Savio founded HIH 25 years ago. The firm is well known for its philanthropy on O’ahu, which has taken form in such programs as giving buyers sales-price reductions on thousands of properties, saving them collectively over $100 million over the years, he explained.

One of Savio’s recent initiatives, taken in conjunction with leaders at First Hawaiian Bank, is the purchase of a central-O’ahu, 90-acre parcel, the former Poamoho Camp, formerly owned in trust and farmed by officials at Del Monte.

Del Monte leaders had given camp residents, who are employees, retirees and their families, 120-day notices to vacate their plantation homes, which Del Monte leaders said they needed to raze before returning the property to the trust.

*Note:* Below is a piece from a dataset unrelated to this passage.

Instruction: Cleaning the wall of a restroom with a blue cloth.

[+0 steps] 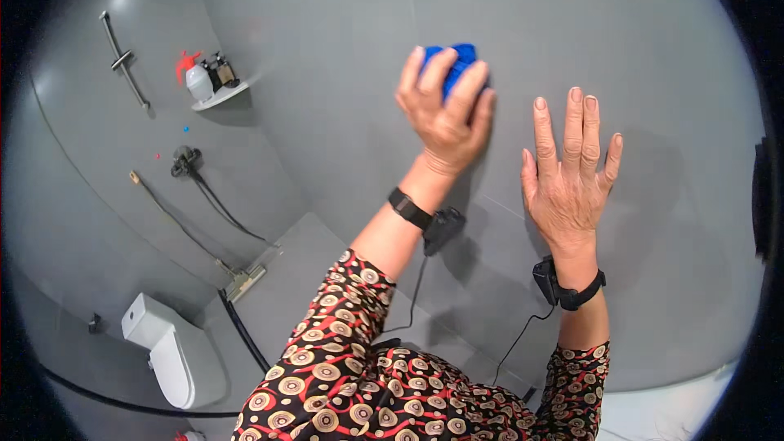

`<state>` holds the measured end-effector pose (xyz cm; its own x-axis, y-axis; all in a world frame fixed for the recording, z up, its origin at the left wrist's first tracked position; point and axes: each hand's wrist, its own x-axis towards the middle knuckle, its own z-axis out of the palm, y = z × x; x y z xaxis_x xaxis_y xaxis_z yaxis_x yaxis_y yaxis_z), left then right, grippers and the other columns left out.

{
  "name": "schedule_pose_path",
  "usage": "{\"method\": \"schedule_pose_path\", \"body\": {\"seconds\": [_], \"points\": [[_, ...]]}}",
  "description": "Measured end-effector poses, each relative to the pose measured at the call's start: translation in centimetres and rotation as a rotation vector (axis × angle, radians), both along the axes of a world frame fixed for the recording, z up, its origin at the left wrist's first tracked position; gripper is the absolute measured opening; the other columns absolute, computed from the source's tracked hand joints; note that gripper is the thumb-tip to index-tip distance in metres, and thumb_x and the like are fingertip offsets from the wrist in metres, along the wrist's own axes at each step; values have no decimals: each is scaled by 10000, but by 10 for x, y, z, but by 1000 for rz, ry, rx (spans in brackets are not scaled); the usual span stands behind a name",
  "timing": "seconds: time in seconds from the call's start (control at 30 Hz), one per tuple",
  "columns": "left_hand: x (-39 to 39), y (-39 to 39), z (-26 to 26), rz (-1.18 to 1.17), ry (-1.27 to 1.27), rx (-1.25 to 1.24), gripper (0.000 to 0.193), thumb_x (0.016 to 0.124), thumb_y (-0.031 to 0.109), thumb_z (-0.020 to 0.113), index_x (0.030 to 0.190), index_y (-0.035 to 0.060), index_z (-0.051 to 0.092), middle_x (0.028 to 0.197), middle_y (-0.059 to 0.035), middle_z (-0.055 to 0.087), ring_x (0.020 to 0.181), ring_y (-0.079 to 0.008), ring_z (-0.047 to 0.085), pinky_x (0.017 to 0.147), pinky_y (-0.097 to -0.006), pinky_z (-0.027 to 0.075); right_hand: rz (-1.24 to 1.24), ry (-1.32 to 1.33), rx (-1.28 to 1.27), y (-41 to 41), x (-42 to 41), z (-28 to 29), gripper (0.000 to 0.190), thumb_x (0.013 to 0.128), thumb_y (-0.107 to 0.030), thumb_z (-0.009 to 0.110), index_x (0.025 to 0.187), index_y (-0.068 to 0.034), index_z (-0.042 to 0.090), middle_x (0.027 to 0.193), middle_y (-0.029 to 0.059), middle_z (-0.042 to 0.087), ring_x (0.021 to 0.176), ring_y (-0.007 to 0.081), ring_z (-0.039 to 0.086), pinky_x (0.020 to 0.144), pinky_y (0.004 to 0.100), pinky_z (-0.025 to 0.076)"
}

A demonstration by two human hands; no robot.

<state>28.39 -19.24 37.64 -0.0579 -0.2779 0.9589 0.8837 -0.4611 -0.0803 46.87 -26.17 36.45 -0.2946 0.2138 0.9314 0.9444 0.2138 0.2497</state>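
Pressed on the grey wall (pixel 343 86), a bunched blue cloth (pixel 452 67) sits under the curled fingers of my left hand (pixel 447 113). Part of the cloth is hidden by those fingers. To its right and a little lower, my right hand (pixel 568 184) lies flat on the same wall, palm inward. Its fingers point up, partly spread, and it holds nothing. Each wrist carries a black strap with a small device, and a thin cable runs down from each.
A corner shelf (pixel 223 97) holds a spray bottle with a red head (pixel 198 79) and dark pump bottles (pixel 223 70). Below are a shower mixer (pixel 185 161), a long-handled floor squeegee (pixel 245 282) leaning on the wall, a black floor strip (pixel 244 327) and a white toilet (pixel 174 355).
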Motion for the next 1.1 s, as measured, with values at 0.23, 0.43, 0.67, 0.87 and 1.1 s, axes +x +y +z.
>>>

Days before the eviction deadline, Savio announced he had acquired the lease for the camp pending his purchase of the land. Savio believes he will be able to sell the homes to the residents for between $25,000 and $50,000, depending on city requirements for the homes and infrastructure.

He has agreed to limit his total profit as a developer to 5 percent of the selling prices.

Savio said this philosophy will translate to Kaua’i as well.

“We have always been looking for opportunities where local buyers can purchase properties at affordable prices. We will consider projects on Kaua’i using our cost-plus approach to development,” Savio said.

“As an example, if the county gave us zoning that changed an agricultural parcel to a residential zoning so homes could be built, the increase in land value does not go to the developer, but would go to the buyer in the form of a lower price on the home.”

Savio said it is his hope this might make it easier for buyers to qualify.

Others participating in Thursday’s ceremony included Barry Kaplan, broker-in charge, and his local staff Caelica Covel, Chris Krysler, Bob Lendahl, Joani Lendahl, Max Bancroft and Michael Sieradzki.

It seems Savio has a special affinity for Kaua’i, as when Grove Farm Company leaders were having financial difficulties and looking to sell the company, Savio was publicly positioning himself as a potential buyer, with plans for residential and farming communities across the 20,000 acres.

The company was eventually sold to Steve Case, a Honolulu native and founder of America Online.